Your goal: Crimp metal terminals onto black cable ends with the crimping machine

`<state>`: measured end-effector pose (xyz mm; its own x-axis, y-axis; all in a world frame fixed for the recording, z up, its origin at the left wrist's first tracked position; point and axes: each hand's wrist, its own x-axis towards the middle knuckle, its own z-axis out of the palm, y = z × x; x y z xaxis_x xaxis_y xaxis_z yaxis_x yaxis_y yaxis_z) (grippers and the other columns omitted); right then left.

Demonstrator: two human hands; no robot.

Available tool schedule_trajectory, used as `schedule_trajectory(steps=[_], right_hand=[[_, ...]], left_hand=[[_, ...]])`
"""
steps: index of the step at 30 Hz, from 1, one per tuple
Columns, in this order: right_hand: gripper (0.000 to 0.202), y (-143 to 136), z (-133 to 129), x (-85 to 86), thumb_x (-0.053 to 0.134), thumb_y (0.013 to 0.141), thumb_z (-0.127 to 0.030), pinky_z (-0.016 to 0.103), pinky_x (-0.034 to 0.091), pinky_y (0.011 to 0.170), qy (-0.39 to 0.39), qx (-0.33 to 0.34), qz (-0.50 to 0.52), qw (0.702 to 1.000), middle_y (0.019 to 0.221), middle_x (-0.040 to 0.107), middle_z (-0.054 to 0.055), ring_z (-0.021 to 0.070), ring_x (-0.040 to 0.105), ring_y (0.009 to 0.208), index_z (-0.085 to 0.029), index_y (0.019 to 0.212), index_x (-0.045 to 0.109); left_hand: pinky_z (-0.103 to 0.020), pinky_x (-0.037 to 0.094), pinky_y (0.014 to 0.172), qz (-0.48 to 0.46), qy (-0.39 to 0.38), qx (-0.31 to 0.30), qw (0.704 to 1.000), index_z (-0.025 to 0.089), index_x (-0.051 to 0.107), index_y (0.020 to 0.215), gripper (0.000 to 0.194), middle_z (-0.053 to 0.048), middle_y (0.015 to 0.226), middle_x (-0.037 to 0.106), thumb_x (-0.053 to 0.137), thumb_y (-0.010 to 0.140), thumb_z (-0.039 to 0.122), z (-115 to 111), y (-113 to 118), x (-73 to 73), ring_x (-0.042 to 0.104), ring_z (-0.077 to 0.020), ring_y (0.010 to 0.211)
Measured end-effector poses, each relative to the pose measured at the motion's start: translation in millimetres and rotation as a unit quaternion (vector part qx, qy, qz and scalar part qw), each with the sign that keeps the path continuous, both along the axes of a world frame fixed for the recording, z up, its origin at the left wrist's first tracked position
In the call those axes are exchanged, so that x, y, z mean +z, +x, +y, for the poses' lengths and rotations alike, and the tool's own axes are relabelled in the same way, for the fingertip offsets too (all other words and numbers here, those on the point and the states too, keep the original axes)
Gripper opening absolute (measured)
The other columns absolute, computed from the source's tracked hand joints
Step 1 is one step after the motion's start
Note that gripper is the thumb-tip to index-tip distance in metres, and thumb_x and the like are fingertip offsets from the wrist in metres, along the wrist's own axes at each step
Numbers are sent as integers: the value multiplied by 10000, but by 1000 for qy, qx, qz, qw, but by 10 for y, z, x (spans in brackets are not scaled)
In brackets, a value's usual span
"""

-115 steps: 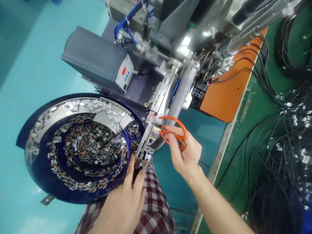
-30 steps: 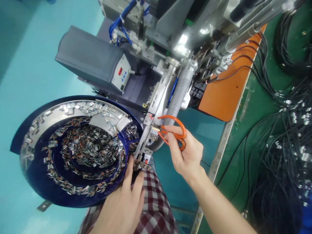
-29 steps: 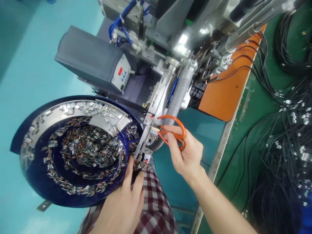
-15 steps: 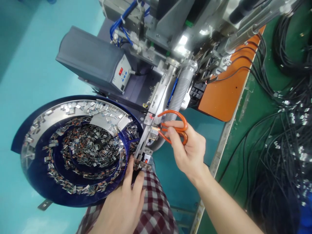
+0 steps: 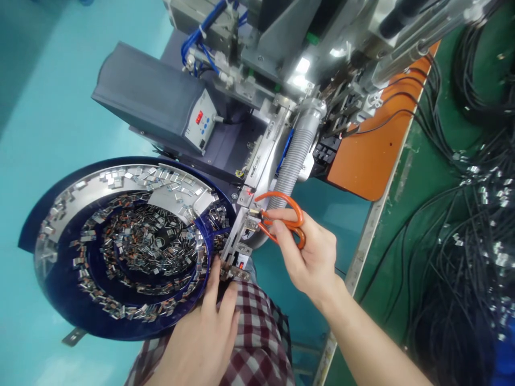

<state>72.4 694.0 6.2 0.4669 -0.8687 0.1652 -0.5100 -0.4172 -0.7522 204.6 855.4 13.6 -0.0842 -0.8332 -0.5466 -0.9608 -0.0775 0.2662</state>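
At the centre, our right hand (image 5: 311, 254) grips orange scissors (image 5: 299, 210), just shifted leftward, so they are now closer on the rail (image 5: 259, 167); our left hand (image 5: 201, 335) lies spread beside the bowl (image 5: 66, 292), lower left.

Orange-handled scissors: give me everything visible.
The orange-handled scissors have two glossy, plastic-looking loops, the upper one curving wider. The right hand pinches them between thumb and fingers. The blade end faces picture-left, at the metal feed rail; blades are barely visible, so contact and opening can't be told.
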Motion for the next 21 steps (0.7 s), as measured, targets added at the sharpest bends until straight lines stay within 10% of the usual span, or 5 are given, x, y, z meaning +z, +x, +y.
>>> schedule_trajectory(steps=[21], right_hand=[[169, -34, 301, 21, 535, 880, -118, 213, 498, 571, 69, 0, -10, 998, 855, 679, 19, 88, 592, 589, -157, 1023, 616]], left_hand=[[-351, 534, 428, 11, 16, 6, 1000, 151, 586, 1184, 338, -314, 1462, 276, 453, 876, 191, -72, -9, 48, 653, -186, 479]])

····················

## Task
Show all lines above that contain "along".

## Answer space
Measured end-effector poses, each relative to the pose measured at the motion's start: translation in millimetres and rotation as a unit quaternion (vector part qx, qy, qz and scalar part qw), each with the sign that keeps the path continuous, both along the axes of a world frame fixed for the recording, z up, its origin at the left wrist's first tracked position
Note that gripper is the thumb-tip to index-tip distance in metres, and thumb_x and the like are fingertip offsets from the wrist in metres, along the wrist's own axes at each step

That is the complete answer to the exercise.